While she now has a firmly established network of contacts, MyDealBook "could be very good for new people in the industry who want to know who's out there," she said.

Other real estate sites — such as ActiveRain and Trulia Voices — are aimed primarily at residential brokers, Mr. Slack said, while MyDealBook is one of the few to focus on both commercial and residential real estate.

An associate director at the commercial real estate firm Newmark Knight Frank, Daniel Hassett, said the site could fill a niche not covered by services such as CoStar, the subscription-based Web site commonly used by office leasing brokers that offers only limited information about other industry professionals.

"Real estate is so relationship-driven," Mr. Hassett said, adding that he could foresee using the site, for example, to find a lawyer with specific specialties. "You could find an attorney who's really familiar with a landlord's lease. It would be more efficient."

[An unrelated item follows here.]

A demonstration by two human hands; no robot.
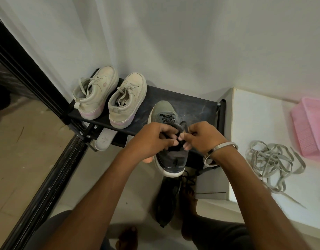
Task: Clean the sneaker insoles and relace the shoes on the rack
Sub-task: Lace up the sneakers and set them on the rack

By helping real estate professionals find colleagues and investors more quickly and efficiently, Mr. Slack said the site could also help strengthen the market by increasing the possible number of deals.

The director of housing economy at Moody's Economy.com, Celia Chen, said that's a possibility. "In a period when a housing activity is weak, any tool that realtors have and deal-makers have to network is a useful one," she said.

As an Internet CEO who has already spearheaded one company, Mr. Slack said the site has to be high-quality if it is to build a following among respected professionals. "I'm very concerned about a small number of people doing bad things on the site," he said. "We're trying to close all the loopholes."

The site has a number of features to prevent MySpace-style spam, he said, such as a limit to the number of e-mail messages that can be sent at one time. Certain features will be available to users only after they've been on the site for a certain amount of time and have built up a network of considerable size.

"We're putting a lot of controls on who can contact who," he said.

The site borrows a few elements from the Facebook model, such as a newsfeed-style feature that alerts users to each other's activities. But users cannot write public comments on each other's profiles, a nod to what Mr. Slack views as the future of social networking. While sites such as Facebook and MySpace bring together contacts from all walks of life, MyDealBook will be open only to business relationships.

"Business, friends, and dating are three different things," Mr. Slack said, adding that in the future, "we're going to see more specialized uses for social networking."

Mr. Hassett, who is a member of LinkedIn but "barely uses it," said the key to MyDealBook's success will be the number of productive partnerships it forges.

"I think it's a good idea," he said. "The question is, will people spend the time to populate it?"